Figure 12.

Blocking PKA activation by H-89 or PKAi_[5-24] prevented D1/D5R-mediated enhancement of the evoked subthreshold Ca²⁺ hump potential. A-C, Representative traces corresponding to the continuous time-compressed traces of evoked subthreshold Ca²⁺ potentials or occasional evoked Ca²⁺ spikes with application of the specific PKA inhibitor H-89 alone. Subthreshold Ca²⁺ potentials or occasional Ca²⁺ spikes are observed in the control state (A), suggesting that spike firing properties are unchanged with H-89 (10 μm) application. After DHX application (B), the frequency of Ca²⁺ spikes is unchanged and no potentiation is observed, suggesting that D1/D5R potentiation of subthreshold Ca²⁺ hump potentials depends on PKA activation. Further addition of nimodipine and cadmium (C) resulted in membrane capacitive responses. Bottom time-compressed traces indicate the time course of the response. D-F, When using PKAi_[5-24] (10 μm) in the patch pipette, application of DHX resulted in blocking most of the expected potentiation by the D1 agonist (E); however, a few hump potentials could still be potentiated to Ca²⁺ spikes (E).
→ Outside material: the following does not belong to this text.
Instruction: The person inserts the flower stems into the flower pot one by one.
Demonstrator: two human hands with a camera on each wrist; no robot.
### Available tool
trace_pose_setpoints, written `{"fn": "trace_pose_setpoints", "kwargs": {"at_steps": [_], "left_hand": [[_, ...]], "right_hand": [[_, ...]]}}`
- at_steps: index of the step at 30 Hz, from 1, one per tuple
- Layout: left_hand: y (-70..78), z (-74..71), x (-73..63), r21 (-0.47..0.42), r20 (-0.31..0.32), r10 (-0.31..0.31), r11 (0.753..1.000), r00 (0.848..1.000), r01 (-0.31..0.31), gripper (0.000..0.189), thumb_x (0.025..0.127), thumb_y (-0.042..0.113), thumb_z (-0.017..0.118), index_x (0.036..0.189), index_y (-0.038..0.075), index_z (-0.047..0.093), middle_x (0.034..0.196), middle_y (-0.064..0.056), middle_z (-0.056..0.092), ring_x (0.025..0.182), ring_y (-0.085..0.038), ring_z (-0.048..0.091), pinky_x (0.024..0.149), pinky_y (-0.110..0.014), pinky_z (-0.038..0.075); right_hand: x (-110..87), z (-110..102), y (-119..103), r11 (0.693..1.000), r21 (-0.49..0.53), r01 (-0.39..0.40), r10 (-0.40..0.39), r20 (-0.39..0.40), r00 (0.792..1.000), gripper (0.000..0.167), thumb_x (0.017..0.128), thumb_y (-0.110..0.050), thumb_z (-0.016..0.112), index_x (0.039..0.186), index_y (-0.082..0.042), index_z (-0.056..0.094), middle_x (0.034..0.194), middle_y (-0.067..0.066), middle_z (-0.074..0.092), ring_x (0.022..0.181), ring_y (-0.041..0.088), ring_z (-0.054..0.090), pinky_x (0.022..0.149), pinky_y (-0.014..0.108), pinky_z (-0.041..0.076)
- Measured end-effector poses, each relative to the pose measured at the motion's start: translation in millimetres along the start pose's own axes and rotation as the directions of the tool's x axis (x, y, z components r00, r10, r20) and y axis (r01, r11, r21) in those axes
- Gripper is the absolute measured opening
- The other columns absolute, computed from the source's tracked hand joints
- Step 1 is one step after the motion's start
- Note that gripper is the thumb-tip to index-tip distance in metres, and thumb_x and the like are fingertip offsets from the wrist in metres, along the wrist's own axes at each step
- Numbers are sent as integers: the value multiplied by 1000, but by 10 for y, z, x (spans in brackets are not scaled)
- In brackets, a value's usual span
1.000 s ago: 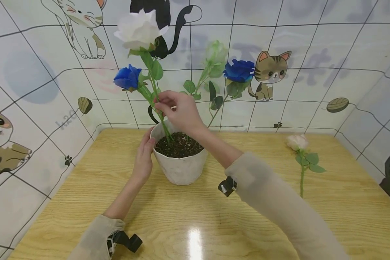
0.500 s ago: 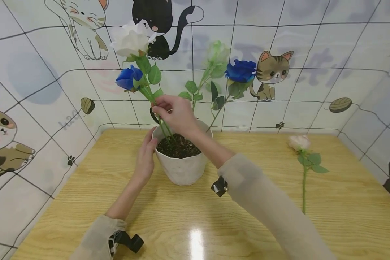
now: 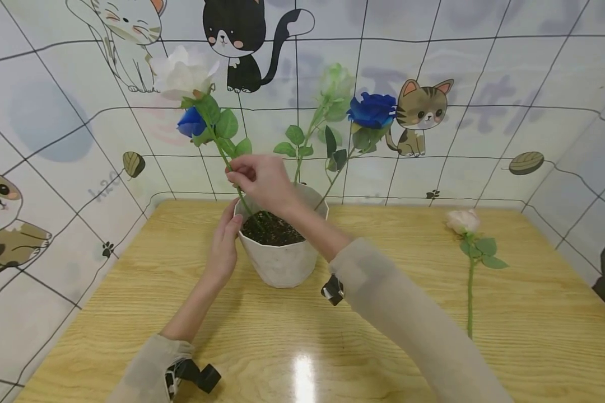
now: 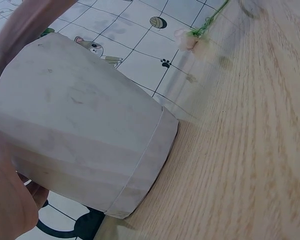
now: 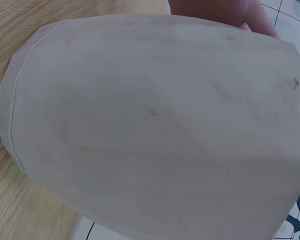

Further addition of nimodipine and cadmium (F) resulted in membrane capacitive responses. G, Histograms summarizing group data showing that although D1/D5R activation (with DHX alone) potentiated subthreshold Ca²⁺ plateaus, D1/D5R activation in the presence of PKA inhibitor H-89 or PKAi_[5-24] (10 μm) in the patch pipette did not potentiate the Ca²⁺ potentials, suggesting that D1/D5R-mediated potentiation depends on PKA activation. The bottom time-compressed traces indicate the time course of the response.